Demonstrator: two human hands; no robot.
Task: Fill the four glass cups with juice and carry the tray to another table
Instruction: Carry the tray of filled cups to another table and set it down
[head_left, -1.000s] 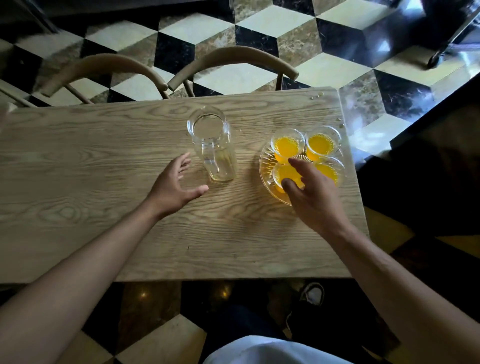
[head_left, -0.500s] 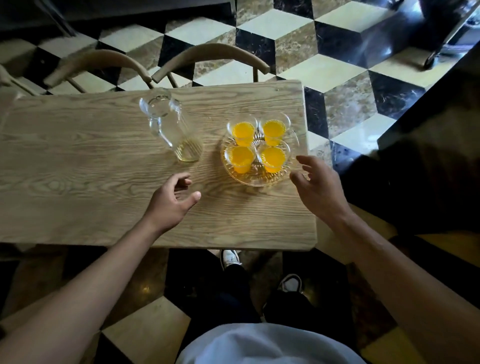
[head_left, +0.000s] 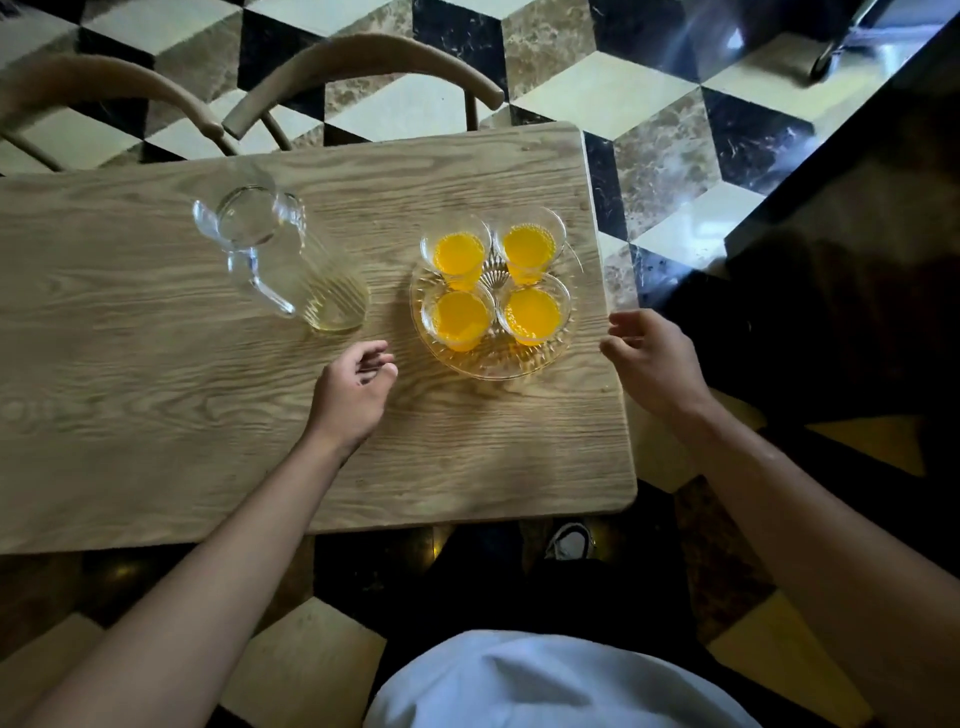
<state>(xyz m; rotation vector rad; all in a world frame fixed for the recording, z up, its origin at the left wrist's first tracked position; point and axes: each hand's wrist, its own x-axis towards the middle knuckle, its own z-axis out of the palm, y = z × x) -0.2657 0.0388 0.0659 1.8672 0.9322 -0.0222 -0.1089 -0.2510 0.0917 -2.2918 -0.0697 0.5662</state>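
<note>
Juice-filled glass cups, four of them in a tight square, stand on a round clear tray (head_left: 457, 358) near the right end of the desk (head_left: 156, 415); nearest the person are the front-left cup (head_left: 458, 317) and front-right cup (head_left: 533, 312), with the back-left cup (head_left: 456, 254) and back-right cup (head_left: 529, 249) behind. Closer in, a white garment shows at the bottom, and both bare forearms reach forward. The left hand (head_left: 353, 389) hovers over the wood just left of the tray's front rim, fingers loosely curled, holding nothing. The right hand (head_left: 652, 358) hangs at the desk's right edge, just beside the tray, fingers relaxed and slightly spread, not touching it. The tray is pressed glass with a ribbed, scalloped rim. The desk is pale, strongly grained wood with rounded corners, and bare board lies in front of the tray. Left of the tray stands a clear glass pitcher (head_left: 291, 270) with a handle, nearly drained. Beyond the far edge, two curved wooden chair backs (head_left: 363, 67) meet a cube-patterned tile floor (head_left: 649, 114).
</note>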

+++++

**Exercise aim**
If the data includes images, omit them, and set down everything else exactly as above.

**Answer space**
Demonstrator: two human hands; no robot.
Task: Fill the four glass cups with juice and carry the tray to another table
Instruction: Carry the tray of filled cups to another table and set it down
[head_left, -1.000s] 
[head_left, -0.500s] 
[head_left, +0.000s] 
<state>(xyz m; rotation vector rad; all in a world frame fixed for the recording, z up, its origin at the left wrist's first tracked position; point and axes: each hand's wrist, its own x-axis towards the middle knuckle, its own z-axis out of the palm, y = z × x) -0.2657 0.0388 0.0659 1.8672 0.9322 -0.0222 -0.1089 -0.2510 0.0917 -2.2918 -0.0697 0.5662</state>
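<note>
Juice-filled glass cups, four of them in a tight square, stand on a round clear tray (head_left: 457, 358) near the right end of the desk (head_left: 156, 415); nearest the person are the front-left cup (head_left: 458, 317) and front-right cup (head_left: 533, 312), with the back-left cup (head_left: 456, 254) and back-right cup (head_left: 529, 249) behind. Closer in, a white garment shows at the bottom, and both bare forearms reach forward. The left hand (head_left: 353, 389) hovers over the wood just left of the tray's front rim, fingers loosely curled, holding nothing. The right hand (head_left: 652, 358) hangs at the desk's right edge, just beside the tray, fingers relaxed and slightly spread, not touching it. The tray is pressed glass with a ribbed, scalloped rim. The desk is pale, strongly grained wood with rounded corners, and bare board lies in front of the tray. Left of the tray stands a clear glass pitcher (head_left: 291, 270) with a handle, nearly drained. Beyond the far edge, two curved wooden chair backs (head_left: 363, 67) meet a cube-patterned tile floor (head_left: 649, 114).
</note>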

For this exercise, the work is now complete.